Aim of the exercise:
Look through the entries. Copy each line that has the word "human".

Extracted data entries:
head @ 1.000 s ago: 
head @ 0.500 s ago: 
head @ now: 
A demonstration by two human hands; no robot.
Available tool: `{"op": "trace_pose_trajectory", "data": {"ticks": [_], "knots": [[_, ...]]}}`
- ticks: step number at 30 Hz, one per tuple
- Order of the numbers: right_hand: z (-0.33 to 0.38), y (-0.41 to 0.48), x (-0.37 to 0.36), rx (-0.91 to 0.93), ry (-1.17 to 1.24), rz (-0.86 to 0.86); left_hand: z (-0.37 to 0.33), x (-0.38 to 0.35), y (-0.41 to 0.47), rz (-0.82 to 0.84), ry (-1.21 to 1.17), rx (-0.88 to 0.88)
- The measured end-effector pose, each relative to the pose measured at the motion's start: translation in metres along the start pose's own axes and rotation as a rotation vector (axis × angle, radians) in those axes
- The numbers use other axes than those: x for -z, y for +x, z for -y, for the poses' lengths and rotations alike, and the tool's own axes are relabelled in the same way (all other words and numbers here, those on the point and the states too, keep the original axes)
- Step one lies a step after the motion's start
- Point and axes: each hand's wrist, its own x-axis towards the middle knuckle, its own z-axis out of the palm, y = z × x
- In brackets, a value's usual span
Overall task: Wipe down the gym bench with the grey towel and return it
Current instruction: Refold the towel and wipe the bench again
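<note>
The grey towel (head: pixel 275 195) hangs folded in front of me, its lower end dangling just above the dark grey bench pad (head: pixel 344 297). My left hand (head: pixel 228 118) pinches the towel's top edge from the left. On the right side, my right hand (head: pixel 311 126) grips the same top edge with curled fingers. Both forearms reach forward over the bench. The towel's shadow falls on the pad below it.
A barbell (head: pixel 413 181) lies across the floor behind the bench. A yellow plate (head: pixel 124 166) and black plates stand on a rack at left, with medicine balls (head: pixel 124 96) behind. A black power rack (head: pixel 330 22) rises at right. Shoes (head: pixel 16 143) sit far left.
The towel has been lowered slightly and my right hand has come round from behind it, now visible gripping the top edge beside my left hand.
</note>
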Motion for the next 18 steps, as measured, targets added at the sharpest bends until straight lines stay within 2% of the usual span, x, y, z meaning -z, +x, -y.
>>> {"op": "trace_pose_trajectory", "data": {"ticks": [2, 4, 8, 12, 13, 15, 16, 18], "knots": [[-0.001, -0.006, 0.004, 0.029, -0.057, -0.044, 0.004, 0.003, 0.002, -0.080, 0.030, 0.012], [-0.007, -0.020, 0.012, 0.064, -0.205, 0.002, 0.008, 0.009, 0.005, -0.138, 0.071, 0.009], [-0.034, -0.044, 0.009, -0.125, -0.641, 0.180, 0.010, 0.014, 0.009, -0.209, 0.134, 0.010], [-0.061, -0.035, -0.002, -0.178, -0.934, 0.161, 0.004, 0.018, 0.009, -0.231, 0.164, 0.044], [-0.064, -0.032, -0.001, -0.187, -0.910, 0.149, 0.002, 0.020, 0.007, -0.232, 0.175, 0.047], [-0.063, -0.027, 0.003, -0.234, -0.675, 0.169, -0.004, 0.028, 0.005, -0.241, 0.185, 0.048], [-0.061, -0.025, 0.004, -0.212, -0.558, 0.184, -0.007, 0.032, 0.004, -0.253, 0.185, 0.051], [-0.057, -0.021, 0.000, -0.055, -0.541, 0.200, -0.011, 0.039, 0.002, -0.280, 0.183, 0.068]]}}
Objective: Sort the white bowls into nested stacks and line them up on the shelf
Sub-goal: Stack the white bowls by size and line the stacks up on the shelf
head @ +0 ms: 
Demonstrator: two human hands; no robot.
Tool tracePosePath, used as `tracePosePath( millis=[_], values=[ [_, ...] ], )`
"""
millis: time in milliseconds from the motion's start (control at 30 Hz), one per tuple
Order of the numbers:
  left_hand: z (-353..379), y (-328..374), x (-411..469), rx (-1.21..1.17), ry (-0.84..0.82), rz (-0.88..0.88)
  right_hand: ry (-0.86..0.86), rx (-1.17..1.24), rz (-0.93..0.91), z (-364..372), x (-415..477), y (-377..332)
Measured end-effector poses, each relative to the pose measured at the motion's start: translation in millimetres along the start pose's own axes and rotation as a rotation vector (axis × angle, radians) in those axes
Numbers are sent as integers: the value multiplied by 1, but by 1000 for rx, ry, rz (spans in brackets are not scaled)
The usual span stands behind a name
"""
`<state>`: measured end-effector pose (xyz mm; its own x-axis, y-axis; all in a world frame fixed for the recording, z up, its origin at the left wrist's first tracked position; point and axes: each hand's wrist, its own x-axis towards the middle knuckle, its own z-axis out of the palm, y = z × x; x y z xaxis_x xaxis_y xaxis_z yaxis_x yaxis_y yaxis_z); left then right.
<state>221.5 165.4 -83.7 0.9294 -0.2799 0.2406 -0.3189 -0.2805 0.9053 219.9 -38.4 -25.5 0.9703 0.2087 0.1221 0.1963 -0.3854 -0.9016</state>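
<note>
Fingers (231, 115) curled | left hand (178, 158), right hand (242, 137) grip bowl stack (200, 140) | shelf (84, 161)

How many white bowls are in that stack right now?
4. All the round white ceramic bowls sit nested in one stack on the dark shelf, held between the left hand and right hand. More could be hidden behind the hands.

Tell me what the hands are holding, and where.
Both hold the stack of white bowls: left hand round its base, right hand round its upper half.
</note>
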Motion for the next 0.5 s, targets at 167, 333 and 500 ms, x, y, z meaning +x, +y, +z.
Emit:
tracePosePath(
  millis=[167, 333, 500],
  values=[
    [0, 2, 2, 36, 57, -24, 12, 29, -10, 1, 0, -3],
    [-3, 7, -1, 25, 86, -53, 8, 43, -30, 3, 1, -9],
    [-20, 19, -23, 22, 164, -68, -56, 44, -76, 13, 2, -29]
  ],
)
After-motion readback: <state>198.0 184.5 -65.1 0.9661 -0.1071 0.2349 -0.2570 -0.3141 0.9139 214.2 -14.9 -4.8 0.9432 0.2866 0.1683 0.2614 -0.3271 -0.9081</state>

Exercise answer:
A demonstration by two human hands; no robot.
Demonstrator: two human hands; no robot.

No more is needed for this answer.